## Task to carry out
What lines below hold the string "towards"? Copy them all.

## The input

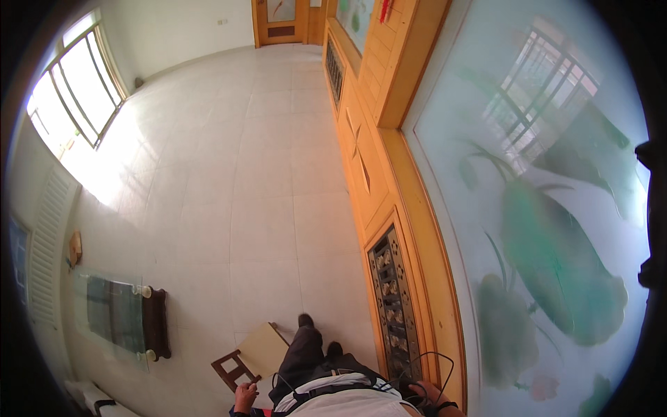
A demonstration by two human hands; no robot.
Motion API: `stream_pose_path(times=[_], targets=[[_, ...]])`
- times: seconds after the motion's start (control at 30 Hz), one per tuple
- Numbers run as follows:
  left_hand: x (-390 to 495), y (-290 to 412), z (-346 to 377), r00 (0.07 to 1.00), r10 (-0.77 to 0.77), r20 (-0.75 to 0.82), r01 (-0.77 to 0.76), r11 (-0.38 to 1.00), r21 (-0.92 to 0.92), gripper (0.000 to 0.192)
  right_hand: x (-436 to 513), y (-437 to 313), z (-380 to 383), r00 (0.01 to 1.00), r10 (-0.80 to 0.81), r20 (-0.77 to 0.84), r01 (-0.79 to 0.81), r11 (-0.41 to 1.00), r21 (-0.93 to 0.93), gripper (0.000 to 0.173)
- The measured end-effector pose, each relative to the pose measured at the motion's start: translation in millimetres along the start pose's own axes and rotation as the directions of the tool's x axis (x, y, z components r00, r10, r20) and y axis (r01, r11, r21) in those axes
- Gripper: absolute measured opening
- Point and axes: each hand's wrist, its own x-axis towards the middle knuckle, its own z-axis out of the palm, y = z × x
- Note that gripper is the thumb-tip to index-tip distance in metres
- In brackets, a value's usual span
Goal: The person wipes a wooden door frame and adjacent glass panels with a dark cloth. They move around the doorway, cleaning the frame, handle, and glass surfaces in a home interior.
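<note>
My left hand (246, 397) is at the bottom of the picture, its fingers curled beside the lower corner of a chair with a dark wooden back frame (231, 366). Whether it grips the chair cannot be made out. The chair's pale seat panel (262, 350) lies left of my legs. My right hand (426, 392) is low on the right, near the wooden partition, with a black cable (451, 369) looping around it. Something dark sits at its fingertips, too unclear to name. My dark shoe (306, 320) is forward on the tiled floor (263, 224).
A wooden partition (385, 161) with a metal grille (393, 297) and a frosted glass panel (552, 250) runs along my right. At left stands a glass-topped table (117, 313) with a dark wooden base. A bright window (78, 78) and a wooden door (281, 32) lie ahead.
</note>
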Motion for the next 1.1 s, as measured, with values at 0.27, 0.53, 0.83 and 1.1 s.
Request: stream_pose_path(times=[0.27, 0.53, 0.83, 1.1], targets=[[141.9, 65.2, -29.5, 0.793, 0.515, 0.326, -0.582, 0.479, 0.658, 0.027, 95.6, -89.1, -51.1, 0.972, 0.191, -0.134, -0.206, 0.973, -0.105, 0.054], [260.5, 190.9, -101.6, 0.999, -0.049, 0.013, 0.050, 0.995, -0.082, 0.038, 118.4, -344.2, -163.8, 0.857, -0.144, -0.494, 0.140, 0.989, -0.046, 0.062], [361.7, 256.9, -119.0, 1.000, 0.011, 0.017, -0.008, 0.988, -0.154, 0.029, 183.4, -570.2, -355.5, 0.411, -0.333, -0.848, 0.278, 0.932, -0.231, 0.056], [354.3, 284.0, -108.2, 0.914, 0.257, 0.313, -0.306, 0.945, 0.117, 0.023, 328.0, -668.2, -477.8, 0.348, -0.198, -0.916, 0.045, 0.980, -0.195, 0.042]])
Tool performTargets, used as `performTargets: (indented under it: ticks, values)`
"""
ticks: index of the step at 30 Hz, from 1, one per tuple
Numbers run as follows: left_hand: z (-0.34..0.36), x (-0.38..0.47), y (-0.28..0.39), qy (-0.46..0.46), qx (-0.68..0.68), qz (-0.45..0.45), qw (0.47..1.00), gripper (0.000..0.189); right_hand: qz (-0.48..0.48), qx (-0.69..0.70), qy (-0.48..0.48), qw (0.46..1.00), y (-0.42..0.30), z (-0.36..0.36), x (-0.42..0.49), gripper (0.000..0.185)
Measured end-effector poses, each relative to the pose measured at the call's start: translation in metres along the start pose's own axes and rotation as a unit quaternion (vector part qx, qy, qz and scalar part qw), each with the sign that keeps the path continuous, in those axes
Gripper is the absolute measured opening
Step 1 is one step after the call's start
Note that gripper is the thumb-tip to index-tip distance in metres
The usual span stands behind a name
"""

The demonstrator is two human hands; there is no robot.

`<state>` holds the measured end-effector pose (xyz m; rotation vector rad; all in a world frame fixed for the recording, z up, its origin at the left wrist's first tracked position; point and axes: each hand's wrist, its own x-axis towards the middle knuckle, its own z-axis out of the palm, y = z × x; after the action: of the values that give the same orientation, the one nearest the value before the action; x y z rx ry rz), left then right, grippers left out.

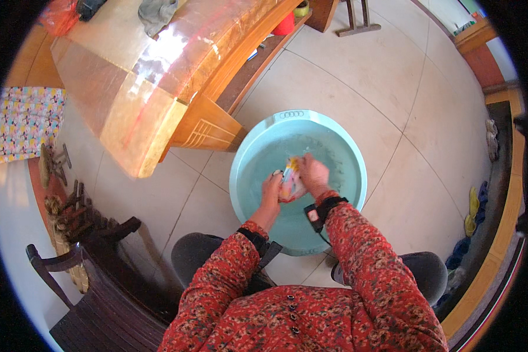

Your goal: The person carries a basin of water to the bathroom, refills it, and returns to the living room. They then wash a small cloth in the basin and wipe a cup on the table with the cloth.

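Observation:
Between my legs on the floor stands a round light-blue plastic basin [356, 176] with water [264, 154] in it. Over the middle of the basin, my left hand [272, 192] grips a small multicoloured item [291, 187], perhaps a cloth, blurred by motion. My right hand [313, 174] lies against its other side, with the fingers closed around its upper edge. Pink, yellow and white patches show on it. Dark specks float in the water near the right wall. Each wrist wears a black strap, and the right one carries a small device [313, 216].
A wooden table [119, 114] under a clear plastic cover reaches in from the upper left, its corner near the basin. A dark slatted wooden chair [110, 308] stands at lower left. Several shoes [471, 211] line the right wall. A patterned cloth [26, 123] hangs at far left.

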<state>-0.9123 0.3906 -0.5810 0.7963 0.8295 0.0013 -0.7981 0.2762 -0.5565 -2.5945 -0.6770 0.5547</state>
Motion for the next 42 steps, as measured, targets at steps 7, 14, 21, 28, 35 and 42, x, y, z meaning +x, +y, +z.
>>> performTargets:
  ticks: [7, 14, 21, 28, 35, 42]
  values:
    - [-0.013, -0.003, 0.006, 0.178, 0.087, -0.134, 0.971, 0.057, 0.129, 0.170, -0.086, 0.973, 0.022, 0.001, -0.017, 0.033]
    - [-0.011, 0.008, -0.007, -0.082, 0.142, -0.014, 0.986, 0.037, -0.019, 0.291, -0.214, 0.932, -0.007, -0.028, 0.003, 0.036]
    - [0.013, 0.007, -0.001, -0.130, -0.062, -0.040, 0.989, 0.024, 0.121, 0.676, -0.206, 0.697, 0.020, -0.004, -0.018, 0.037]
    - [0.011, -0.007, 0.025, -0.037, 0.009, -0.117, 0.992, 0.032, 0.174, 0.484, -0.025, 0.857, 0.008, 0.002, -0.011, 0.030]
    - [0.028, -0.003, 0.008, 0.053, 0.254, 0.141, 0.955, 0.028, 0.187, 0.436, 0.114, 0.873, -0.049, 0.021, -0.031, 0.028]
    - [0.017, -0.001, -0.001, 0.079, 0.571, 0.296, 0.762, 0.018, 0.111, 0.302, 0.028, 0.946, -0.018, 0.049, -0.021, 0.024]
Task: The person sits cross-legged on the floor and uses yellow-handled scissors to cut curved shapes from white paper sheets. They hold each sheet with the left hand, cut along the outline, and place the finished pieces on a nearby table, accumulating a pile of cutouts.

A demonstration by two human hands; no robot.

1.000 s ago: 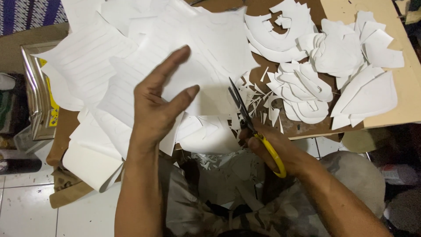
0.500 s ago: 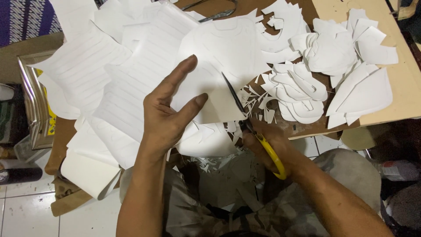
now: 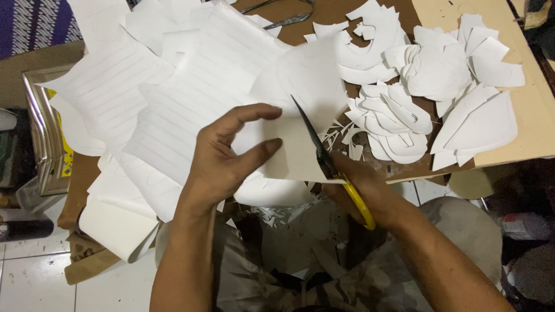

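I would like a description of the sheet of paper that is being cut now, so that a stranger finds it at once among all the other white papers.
Start at the brown cardboard board covered with white paper. Near its front edge, the left hand pinches one white sheet by its lower edge. It alone is lifted off the pile, with the black blades of the yellow-handled scissors in the right hand against it.

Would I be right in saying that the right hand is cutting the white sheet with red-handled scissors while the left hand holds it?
Not quite: in the head view the scissors in the right hand have yellow handles, not red. The rest stands: the left hand holds the white sheet being cut.
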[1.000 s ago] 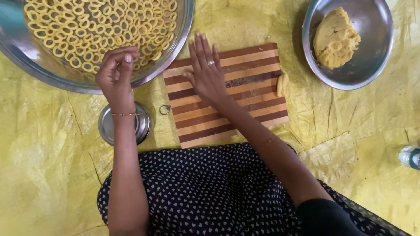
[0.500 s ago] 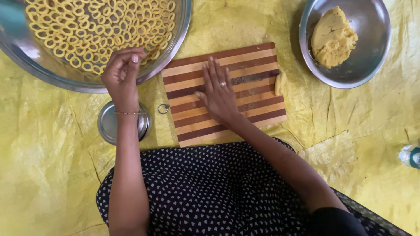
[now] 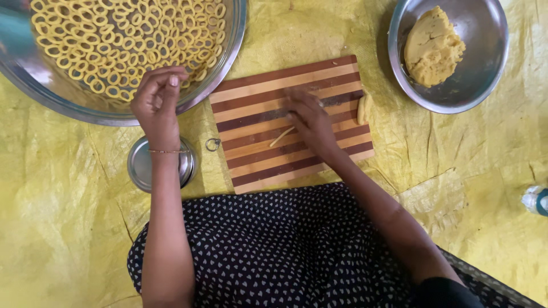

## Reply
- Point and axes: each hand's wrist, its own x-axis towards the middle knuckle, its own z-axis out of the palm, y = z × x
`<state>` holds the measured end-effector pose (xyz m; rotation vector rad; all in a world frame fixed for the recording, z up, its origin at the left wrist's first tracked position; point and axes: each hand's wrist, its own x-axis towards the middle knuckle, its own z-axis out of the palm, y = z × x; after the action: of the values that give the same orientation, the one nearest the value before the action; x y z rx ry rz), left then right, grippers left out.

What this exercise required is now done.